TO DO – The material below should be copied line for line, please, with pictures omitted.
━━━━━ AVAILABLE DATA ━━━━━
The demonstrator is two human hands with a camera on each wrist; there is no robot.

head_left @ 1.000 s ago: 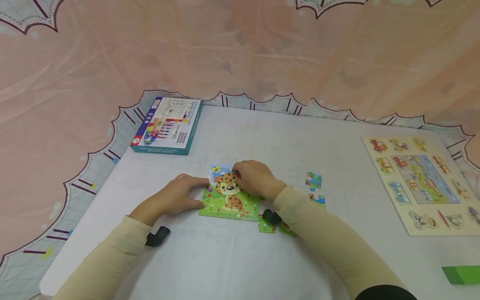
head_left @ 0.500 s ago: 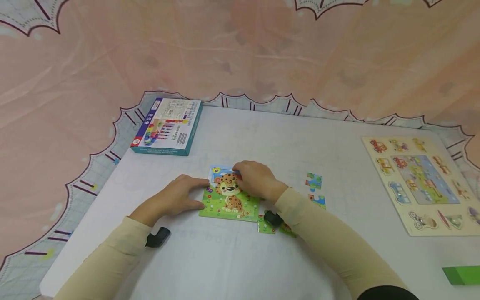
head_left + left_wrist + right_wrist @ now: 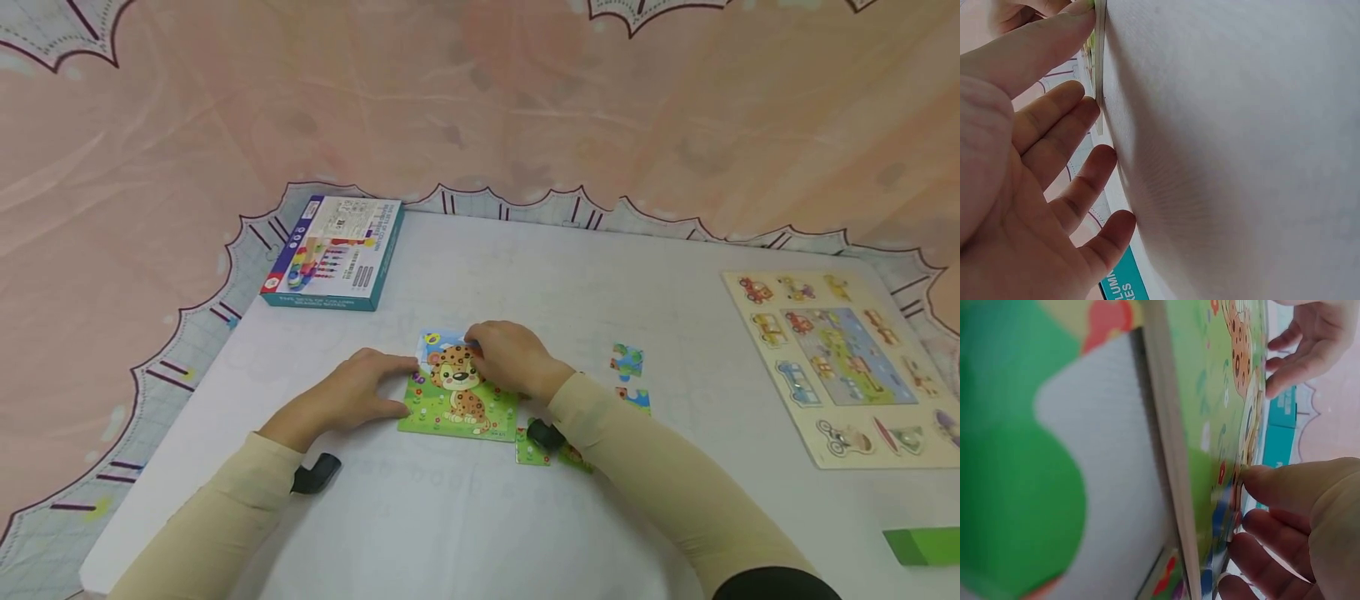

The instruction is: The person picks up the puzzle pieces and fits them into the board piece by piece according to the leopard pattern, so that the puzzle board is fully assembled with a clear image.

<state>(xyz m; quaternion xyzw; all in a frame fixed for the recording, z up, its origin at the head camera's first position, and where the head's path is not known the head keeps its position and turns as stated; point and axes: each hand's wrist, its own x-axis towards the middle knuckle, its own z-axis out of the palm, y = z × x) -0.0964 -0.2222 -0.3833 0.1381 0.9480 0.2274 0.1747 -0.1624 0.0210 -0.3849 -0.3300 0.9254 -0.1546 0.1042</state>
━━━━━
WRITTEN RESPONSE –
The demonstrator is two human hands with a camera on each wrist; there is no robot.

head_left @ 1.000 s ago: 
head_left @ 0.500 s ago: 
head_left + left_wrist + right_wrist @ now: 

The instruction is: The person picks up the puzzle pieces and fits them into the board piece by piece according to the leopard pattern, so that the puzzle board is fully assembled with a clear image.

<state>(xyz m; quaternion xyzw; all in a frame fixed for the recording, z up, its origin at the head camera's first position, and where the head's path is not known the head keeps its position and turns as stated; point and axes: each hand's wrist, its own x-axis towards the middle knuckle, its own z-axis out of the palm, y = z × x) -0.0964 -0.2222 -0.3833 0.1381 0.9480 0.2274 0.1747 -0.1624 0.0210 -0.3849 -0.3300 0.9254 -0.1546 0.1042</state>

There is nothing further to this exercise.